Silent Beauty marks Bergman's hauting Persona
10-250, 7:30 p.m.By Stephen Brophy
Ingmar Bergman uses all sorts of devices to distance us from the story he tells in Persona. But we are still drawn in, mystified and then horrified at this tale of emotional possession told as if it were a dream. The narrative proceeds so calmly and the mood seems so tranquil that it is hard for us to recognize that we are watching what amounts to a vampire taking her victim.
The story concerns an actress, played by Liv Ullman, who decides to stop talking. This seems to be caused by her distress over the cruelty of the world - as expressed in television coverage of things like the Vietnam War - but it could also reflect her guilt over her remote relationship with her husband and young son. From her austere hospital room she is sent to a vacation home on a rocky seashore, where she is attended by a perky young nurse, played by Bibi Andersson.
It might seem awkward to tell a story so tightly focused on two characters, one of whom doesn't speak. But Bergman uses these silences as expertly as he uses the bright sunlight of his location to gradually expose how the actress takes over the nurse's spirit.

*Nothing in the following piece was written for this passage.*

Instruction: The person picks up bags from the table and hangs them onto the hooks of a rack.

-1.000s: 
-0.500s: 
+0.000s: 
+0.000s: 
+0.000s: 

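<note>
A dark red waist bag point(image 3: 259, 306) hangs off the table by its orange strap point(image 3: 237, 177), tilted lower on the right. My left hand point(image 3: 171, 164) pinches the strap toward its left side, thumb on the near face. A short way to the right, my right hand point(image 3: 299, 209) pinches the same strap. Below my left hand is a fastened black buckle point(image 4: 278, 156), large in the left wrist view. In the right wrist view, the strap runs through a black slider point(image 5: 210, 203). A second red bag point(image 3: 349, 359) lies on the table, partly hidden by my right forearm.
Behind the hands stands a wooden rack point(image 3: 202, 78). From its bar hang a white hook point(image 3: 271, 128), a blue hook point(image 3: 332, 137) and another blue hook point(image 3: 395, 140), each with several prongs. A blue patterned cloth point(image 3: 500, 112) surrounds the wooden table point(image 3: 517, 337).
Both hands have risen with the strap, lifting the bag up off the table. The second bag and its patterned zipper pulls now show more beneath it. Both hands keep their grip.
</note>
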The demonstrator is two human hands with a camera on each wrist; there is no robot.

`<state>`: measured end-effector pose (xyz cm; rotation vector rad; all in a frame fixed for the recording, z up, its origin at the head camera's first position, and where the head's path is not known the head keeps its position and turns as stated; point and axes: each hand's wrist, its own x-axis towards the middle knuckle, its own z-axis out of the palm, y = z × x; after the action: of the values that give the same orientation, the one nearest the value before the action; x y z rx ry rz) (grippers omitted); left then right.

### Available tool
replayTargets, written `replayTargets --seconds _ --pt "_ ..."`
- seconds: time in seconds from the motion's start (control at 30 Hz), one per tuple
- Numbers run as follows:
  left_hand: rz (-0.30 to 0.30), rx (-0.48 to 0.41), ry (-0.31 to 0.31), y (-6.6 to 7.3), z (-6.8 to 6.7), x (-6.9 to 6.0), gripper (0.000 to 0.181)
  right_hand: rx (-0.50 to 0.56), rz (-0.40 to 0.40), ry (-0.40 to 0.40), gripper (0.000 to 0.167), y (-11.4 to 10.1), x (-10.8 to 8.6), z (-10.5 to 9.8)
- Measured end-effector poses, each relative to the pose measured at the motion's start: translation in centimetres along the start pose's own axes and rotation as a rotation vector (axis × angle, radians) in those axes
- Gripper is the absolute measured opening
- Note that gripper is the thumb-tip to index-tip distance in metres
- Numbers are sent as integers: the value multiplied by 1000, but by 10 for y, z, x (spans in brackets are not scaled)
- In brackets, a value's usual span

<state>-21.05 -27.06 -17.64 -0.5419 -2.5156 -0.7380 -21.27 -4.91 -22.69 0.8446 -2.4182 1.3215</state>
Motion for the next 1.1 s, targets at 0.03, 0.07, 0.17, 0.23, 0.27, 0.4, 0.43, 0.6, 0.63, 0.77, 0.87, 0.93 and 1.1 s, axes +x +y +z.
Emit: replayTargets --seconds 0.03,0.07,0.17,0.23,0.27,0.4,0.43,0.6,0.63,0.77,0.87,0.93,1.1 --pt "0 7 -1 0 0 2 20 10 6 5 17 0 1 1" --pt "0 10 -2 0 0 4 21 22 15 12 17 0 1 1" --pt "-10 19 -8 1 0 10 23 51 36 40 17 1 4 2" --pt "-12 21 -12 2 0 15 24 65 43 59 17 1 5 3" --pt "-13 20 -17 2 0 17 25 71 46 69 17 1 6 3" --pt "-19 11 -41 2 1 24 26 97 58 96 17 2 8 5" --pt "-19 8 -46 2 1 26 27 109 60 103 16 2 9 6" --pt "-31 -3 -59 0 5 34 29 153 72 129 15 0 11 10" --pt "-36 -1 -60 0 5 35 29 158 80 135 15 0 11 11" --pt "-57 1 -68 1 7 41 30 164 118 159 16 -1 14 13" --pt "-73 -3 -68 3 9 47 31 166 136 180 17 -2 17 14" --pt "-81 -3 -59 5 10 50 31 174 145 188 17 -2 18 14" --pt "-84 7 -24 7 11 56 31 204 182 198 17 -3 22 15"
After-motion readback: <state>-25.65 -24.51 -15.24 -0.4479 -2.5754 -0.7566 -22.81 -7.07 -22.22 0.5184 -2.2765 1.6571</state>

As the nurse chatters on about her fiance and the boyfriends of past summers, the actress watches and listens with a seemingly sympathetic expression. Using tight close-ups of the two faces, the director shows us the gradual merging of the two personalities, and the disappearance of the younger woman's being into the triumphant persona of her patient.
Words do not suffice to describe the poetry of images Bergman has created to tell his story. Most of the words in the movie are just idle chatter. He primes us from the beginning to pay attention to his pictures by starting with an abstract assemblage of shots that includes scenes of film passing through a projector. We are reminded that what we are watching is not reality, but an artist's reconstruction of it.
But this does nothing to lessen the cumulative power of the art. Bergman is noted for his dissections of the emptiness of modern life, his explorations of the "silence of God." Many of his stories are assumed to have autobiographical significance, to analyze weaknesses he finds in his own character. In Persona, Bergman looks at artists' inherent exploitation, and creates a masterpiece in the process.